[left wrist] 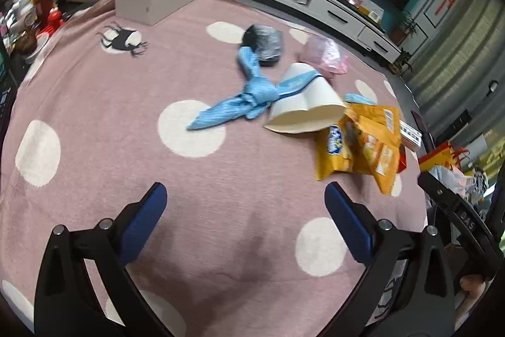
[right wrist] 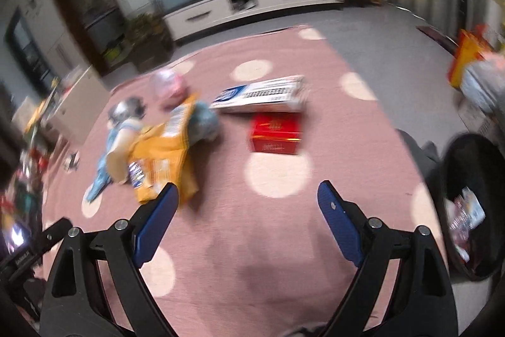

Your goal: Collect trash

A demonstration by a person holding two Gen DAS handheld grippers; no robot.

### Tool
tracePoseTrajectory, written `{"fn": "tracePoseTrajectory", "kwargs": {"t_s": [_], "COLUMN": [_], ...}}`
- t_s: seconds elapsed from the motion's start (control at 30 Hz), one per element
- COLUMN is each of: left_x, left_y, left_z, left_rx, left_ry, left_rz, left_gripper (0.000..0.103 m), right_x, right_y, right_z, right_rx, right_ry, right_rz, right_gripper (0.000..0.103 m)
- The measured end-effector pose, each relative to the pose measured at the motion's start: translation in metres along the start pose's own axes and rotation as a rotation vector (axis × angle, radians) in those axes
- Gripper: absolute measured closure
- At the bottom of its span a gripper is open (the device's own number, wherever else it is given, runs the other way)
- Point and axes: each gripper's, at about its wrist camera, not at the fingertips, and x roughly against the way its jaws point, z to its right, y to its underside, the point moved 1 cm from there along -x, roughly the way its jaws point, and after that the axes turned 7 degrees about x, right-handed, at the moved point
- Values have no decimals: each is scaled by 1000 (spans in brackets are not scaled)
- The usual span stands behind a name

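Two open grippers over a pink dotted rug, trash lying ahead of both.

Both the left gripper and the right gripper stand wide apart with nothing between the blue pads, only bare rug under them. Using the yellow snack bag as the landmark: a white paper cup touches its upper-left edge, a twisted blue cloth lies beyond the cup, and a grey crumpled wrapper and a pink bag sit farther back. In the right wrist view, a red box lies right of the snack bag with clear rug between, a white-and-blue carton just behind it. A black bin sits off the rug's right edge, well apart from the bag.
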Motion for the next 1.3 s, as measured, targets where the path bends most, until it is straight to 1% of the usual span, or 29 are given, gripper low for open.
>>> {"fn": "tracePoseTrajectory", "kwargs": {"t_s": [0.1, 0.17, 0.23, 0.4, 0.43, 0.47, 0.5, 0.57, 0.6, 0.63, 0.67, 0.73, 0.83, 0.87, 0.9, 0.93, 1.07, 1.13, 1.23, 1.3], "left_x": [-3, -3, -2, -3, -4, -4, -4, -3, -3, -3, -3, -3, -4, -4, -4, -4, -6, -6, -6, -6], "left_y": [-5, -7, -9, -10, -11, -10, -10, -10, -10, -10, -10, -9, -8, -8, -8, -8, -8, -7, -7, -7], "left_z": [-12, -18, -21, -23, -23, -23, -23, -22, -22, -22, -22, -21, -19, -18, -17, -16, -14, -14, -15, -14], "left_rx": [44, 58, 64, 69, 66, 65, 63, 62, 63, 63, 63, 60, 53, 52, 49, 48, 46, 49, 55, 57], "left_ry": [20, 9, -4, 8, 7, 6, 4, 6, 8, 9, 10, 12, 11, 12, 14, 16, 26, 30, 35, 36], "left_rz": [-10, -2, 8, 7, 5, 4, 4, 6, 8, 8, 8, 6, 4, 3, 2, 2, -4, -6, -7, -9], "left_gripper": [3, 3, 3, 3, 3, 3, 3, 3, 3, 3, 3, 3, 3, 3, 3, 3, 3, 3, 3, 3], "right_x": [-16, -31, -44, -69, -73, -75, -76, -75, -71, -69, -64, -53, -34, -26, -20, -13, 11, 18, 28, 31], "right_y": [-13, -25, -34, -48, -49, -49, -49, -47, -46, -45, -44, -42, -39, -37, -35, -33, -19, -12, 3, 13], "right_z": [-20, -33, -41, -54, -57, -58, -59, -61, -60, -61, -61, -59, -54, -51, -50, -48, -37, -32, -20, -15], "right_rx": [27, 34, 35, 19, 19, 19, 22, 34, 38, 40, 47, 53, 43, 39, 37, 33, 1, -25, -70, -70], "right_ry": [-14, -60, -73, -112, -108, -104, -102, -102, -101, -99, -96, -95, -124, -130, -133, -141, -154, -184, -245, -249], "right_rz": [-3, -22, -42, -71, -79, -83, -87, -81, -72, -66, -58, -38, -12, -6, 0, 5, 16, 9, -20, -39], "right_gripper": [15, 15, 15, 15, 17, 23, 25, 36, 37, 44, 56, 69, 73, 79, 87, 90, 90, 91, 91, 91]}}
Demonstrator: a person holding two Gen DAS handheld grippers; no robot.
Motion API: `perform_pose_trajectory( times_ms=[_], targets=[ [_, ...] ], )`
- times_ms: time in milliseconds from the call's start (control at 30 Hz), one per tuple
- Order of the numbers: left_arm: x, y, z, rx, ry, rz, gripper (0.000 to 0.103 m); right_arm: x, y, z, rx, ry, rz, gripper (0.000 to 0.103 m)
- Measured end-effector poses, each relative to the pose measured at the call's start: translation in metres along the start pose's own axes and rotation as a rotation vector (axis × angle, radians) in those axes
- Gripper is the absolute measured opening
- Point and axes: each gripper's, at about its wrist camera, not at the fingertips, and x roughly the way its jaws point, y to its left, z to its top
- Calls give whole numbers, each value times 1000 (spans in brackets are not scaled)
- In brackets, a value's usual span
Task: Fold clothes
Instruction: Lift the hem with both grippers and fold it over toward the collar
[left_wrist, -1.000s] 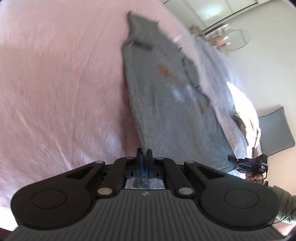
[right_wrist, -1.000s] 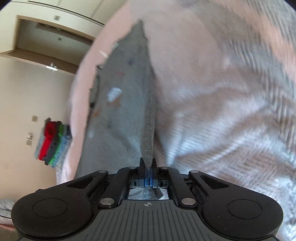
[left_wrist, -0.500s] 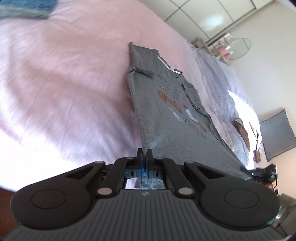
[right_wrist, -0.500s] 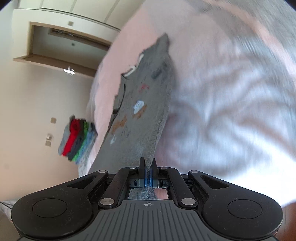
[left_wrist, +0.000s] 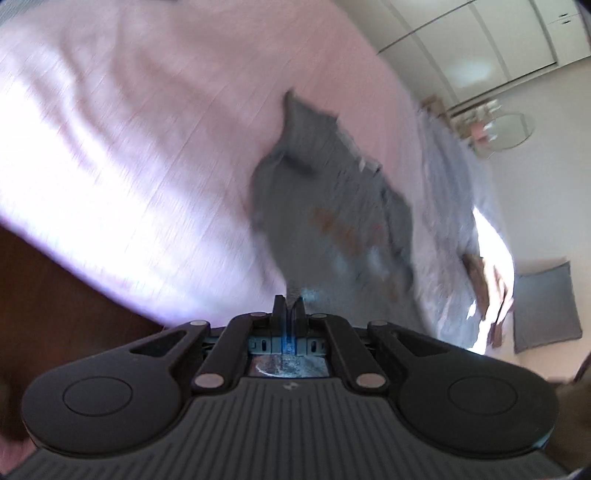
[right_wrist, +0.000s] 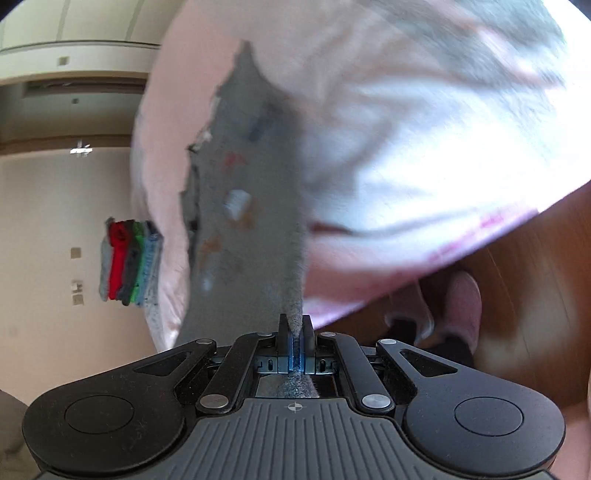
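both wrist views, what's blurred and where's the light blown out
Left wrist view: motion blur smears the grey printed t-shirt and pink bedspread, which glares white at left; the left gripper stays sharp. Right wrist view: bedspread blurred and overexposed, shirt print smeared, right gripper crisp; fisheye bends the walls.

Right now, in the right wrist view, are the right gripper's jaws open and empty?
No, the right gripper is clamped shut on an edge of the grey T-shirt.
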Motion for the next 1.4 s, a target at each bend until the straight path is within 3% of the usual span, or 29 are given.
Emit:
perform_pose_trajectory(
  times_ms=[167,300,400,500,567,600,633,667,733,800,833,867,900,933,1067,1200,1300,1400],
  targets=[
    [43,-26,73,88,-56,-102,0,9,45,65,-105,-84,26,1],
    [103,-32,138,102,-63,-162,0,33,77,134,-126,-125,32,1],
    [155,-27,183,93,-47,-157,0,63,93,185,-124,-131,-11,1],
    [214,-14,224,-4,-33,-93,1,101,100,235,-104,-163,-82,2],
    [245,-4,240,-55,-43,-43,2,121,96,259,-57,-222,-116,22],
    [257,0,246,-68,-48,-14,2,126,94,266,-38,-262,-144,71],
    [264,1,251,-67,-51,11,3,129,94,270,-36,-305,-168,94],
    [268,3,255,-64,-53,25,5,132,95,272,-44,-343,-187,93],
    [267,9,259,-77,-50,36,23,131,100,266,-111,-366,-209,93],
    [257,13,260,-72,-68,57,22,128,105,252,-201,-372,-254,88],
    [251,11,259,-32,-73,49,19,128,108,243,-263,-367,-280,75],
    [245,5,258,36,-70,38,15,132,112,234,-329,-357,-319,69],
    [240,-3,254,120,-57,35,6,137,118,227,-398,-344,-359,54],
    [236,-12,249,207,-37,35,5,143,122,220,-467,-329,-397,42],
    [245,-41,220,513,143,23,4,181,135,192,-742,-250,-472,40],
    [284,-50,206,710,253,69,4,229,141,180,-901,-116,-503,39],
    [310,-53,222,721,213,66,4,258,144,191,-983,-104,-562,39],
    [326,-49,260,541,96,67,5,264,144,226,-898,-233,-599,39]
  ],
)
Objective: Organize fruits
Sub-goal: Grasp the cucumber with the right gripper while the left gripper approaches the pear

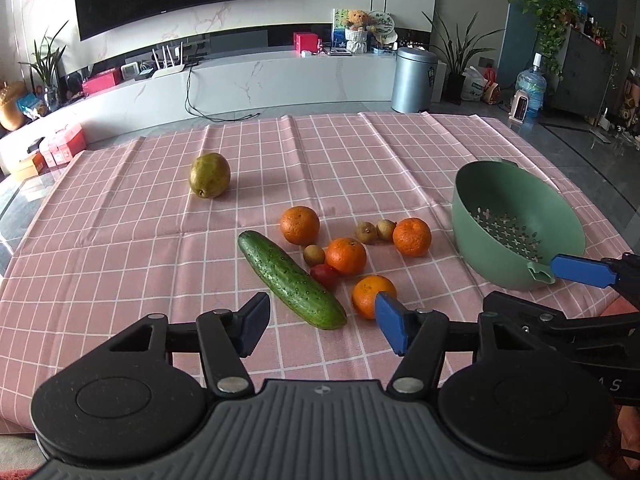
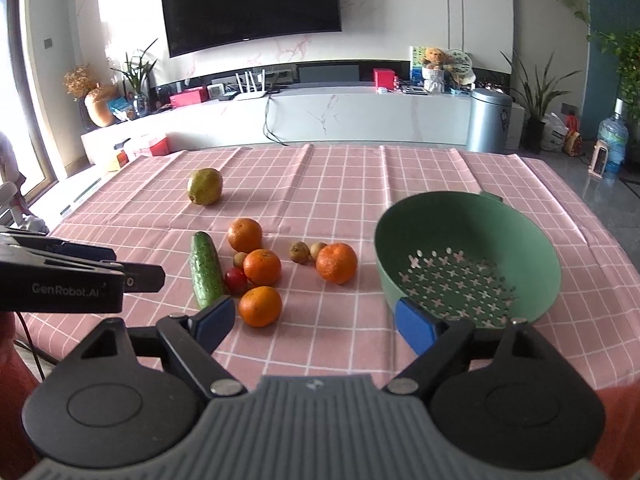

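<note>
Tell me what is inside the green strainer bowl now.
No fruit is inside the green strainer bowl; only its holed bottom shows, with pink cloth visible through the holes. The near inner wall is hidden by the rim and right gripper.

A home living room: a large wall-mounted television (image 2: 251, 5) hangs above a long marble media console (image 2: 320, 114) bearing a router (image 2: 250, 89) and teddy bear (image 2: 434, 57), with houseplants (image 2: 534, 98), a pedal bin (image 2: 489, 119) and a checked tablecloth (image 2: 340, 184).
</note>
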`<state>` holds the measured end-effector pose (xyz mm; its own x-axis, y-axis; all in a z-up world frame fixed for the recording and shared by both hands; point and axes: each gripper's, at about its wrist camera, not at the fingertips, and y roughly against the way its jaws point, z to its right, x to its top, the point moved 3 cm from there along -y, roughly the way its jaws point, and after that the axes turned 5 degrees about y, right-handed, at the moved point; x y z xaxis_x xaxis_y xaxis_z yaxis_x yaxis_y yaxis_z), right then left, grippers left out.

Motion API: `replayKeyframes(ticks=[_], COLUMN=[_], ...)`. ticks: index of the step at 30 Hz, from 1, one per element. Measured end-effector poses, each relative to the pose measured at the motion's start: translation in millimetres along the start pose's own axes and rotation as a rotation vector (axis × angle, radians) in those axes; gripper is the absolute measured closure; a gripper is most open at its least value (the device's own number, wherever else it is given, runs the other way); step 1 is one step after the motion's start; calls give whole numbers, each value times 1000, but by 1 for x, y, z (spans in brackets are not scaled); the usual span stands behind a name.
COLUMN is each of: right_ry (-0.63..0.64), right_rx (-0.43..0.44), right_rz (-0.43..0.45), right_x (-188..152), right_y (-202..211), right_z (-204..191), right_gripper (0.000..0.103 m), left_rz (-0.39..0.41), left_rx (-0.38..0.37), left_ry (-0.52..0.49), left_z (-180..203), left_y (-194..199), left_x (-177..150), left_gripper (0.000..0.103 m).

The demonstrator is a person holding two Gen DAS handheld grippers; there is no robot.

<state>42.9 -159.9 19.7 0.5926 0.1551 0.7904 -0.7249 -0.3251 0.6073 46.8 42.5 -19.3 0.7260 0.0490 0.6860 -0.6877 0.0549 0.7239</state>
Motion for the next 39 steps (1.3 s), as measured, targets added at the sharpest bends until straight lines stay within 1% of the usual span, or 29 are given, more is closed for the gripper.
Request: replayKeyframes(ticks=[3, 4, 6, 7, 9, 11, 13, 15, 17, 18, 19, 22, 26, 28, 30, 34, 37, 39], right_ry=[39, 53, 73, 84, 119, 153, 168, 182, 213, 229, 244, 283, 307, 317, 313, 326, 312, 318], right_rx=[57, 74, 111, 134, 182, 231, 275, 301, 316, 321, 325, 324, 322, 311, 325, 320, 313, 307], right_rz=[-4, -13, -37, -48, -74, -111, -146, -173, -201, -213, -225, -268, -327, -352, -378, -422, -468, -477], right_x=[7, 9, 15, 17, 22, 28, 35, 42, 48, 50, 52, 55, 56, 55, 54, 52, 51, 52], right_y=[-15, -22, -36, -43, -58, -74, -90, -106, -123, -131, -139, -166, -193, -202, -210, -222, -229, -231], right_z=[-11, -15, -24, -28, -39, -51, -62, -70, -80, -85, -90, -99, -104, -105, -106, -110, -112, -114], right_gripper=[30, 31, 37, 38, 48, 51, 51, 53, 54, 58, 59, 62, 67, 67, 68, 68, 68, 68], left_rz=[-31, -41, -58, -63, -78, -84, -99, -116, -139, -150, -159, -185, -197, -202, -211, -228, -236, -238], left_rx=[6, 6, 5, 7, 8, 8, 6, 6, 6, 9, 12, 24, 32, 27, 15, -3, -5, -5], left_ry=[26, 30, 40, 44, 37, 29, 24, 30, 25, 18, 12, -4, -25, -33, -39, -57, -79, -89], left_z=[-13, -16, -24, -28, -34, -41, -49, -58, -66, -70, -74, -87, -104, -110, -117, -127, -131, -133], left_y=[-6, -7, -11, -13, -17, -22, -28, -36, -43, -47, -51, -63, -77, -82, -89, -99, -103, -105], left_x=[7, 9, 14, 17, 21, 26, 31, 35, 38, 40, 41, 46, 53, 56, 59, 64, 66, 68], left_gripper=[46, 47, 50, 51, 52, 52, 52, 52, 52, 52, 52, 52, 52, 52, 52, 52, 52, 52])
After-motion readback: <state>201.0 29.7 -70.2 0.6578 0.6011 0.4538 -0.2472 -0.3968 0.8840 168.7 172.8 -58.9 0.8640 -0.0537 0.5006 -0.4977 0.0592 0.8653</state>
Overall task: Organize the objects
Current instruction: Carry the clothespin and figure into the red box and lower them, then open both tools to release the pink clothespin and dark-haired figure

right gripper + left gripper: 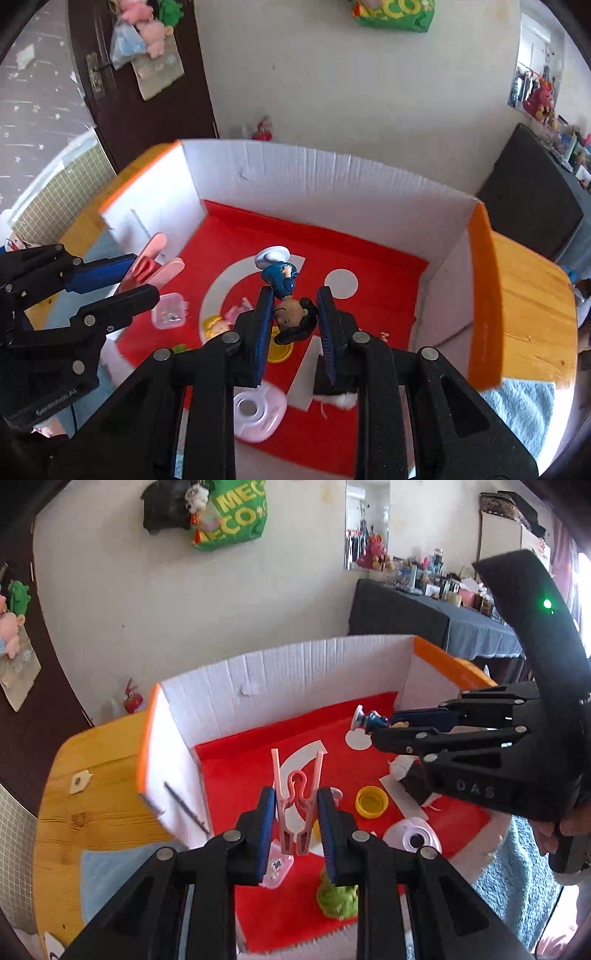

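My left gripper [297, 799] is shut on a pink clothes peg [297, 812], which stands upright between the blue pads above the box floor. The left gripper [142, 277] also shows at the left of the right wrist view, with the peg [157, 258] sticking out of it. My right gripper [293, 297] is shut on a small figurine [286, 291]: dark hair, blue body, white base, held head toward the camera. The left wrist view shows that gripper [382, 725] reaching in from the right with the figurine [369, 718]. Both hang over an open cardboard box [280, 657] with white walls and a red floor.
On the box floor lie a yellow cap [371, 801], a green toy [338, 901], a clear little case [170, 310], a pink round case [258, 410] and a yellow-haired doll [216, 326]. The box sits on a wooden table [532, 295]. A hand [554, 834] holds the right gripper.
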Demonstrator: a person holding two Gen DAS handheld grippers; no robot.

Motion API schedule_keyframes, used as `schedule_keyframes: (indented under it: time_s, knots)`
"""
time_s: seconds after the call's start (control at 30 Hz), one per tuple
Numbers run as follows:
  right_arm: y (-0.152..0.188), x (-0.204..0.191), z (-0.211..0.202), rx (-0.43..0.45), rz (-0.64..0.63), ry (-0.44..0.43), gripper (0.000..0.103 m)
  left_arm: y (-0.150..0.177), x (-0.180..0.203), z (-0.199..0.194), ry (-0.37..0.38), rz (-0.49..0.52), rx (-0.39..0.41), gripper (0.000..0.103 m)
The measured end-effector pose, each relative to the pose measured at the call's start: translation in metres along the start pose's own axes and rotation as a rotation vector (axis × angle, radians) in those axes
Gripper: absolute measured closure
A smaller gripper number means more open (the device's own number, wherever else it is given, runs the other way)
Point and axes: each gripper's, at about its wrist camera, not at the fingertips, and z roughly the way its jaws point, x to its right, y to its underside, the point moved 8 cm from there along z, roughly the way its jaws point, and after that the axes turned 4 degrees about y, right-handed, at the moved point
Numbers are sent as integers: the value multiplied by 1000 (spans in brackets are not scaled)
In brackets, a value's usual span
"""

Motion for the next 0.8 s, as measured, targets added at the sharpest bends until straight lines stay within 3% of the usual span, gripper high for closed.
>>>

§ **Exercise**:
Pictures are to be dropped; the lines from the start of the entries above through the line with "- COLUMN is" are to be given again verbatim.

§ **Your solution**:
[left wrist] 
[right wrist] 

Your goal: Collect trash

A demonstration by a person holding two Gen DAS handheld grippers; no robot.

### Tool
tracePoseTrajectory, written `{"fn": "tracePoseTrajectory", "kwargs": {"t_s": [_], "COLUMN": [_], ...}}`
- t_s: seconds elapsed from the motion's start (control at 30 Hz), one per element
- COLUMN is each of: left_x, left_y, left_z, left_rx, left_ry, left_rz, left_gripper (0.000..0.103 m), right_x, right_y, right_z, right_rx, right_ry, right_rz, right_gripper (0.000..0.103 m)

This output is now complete.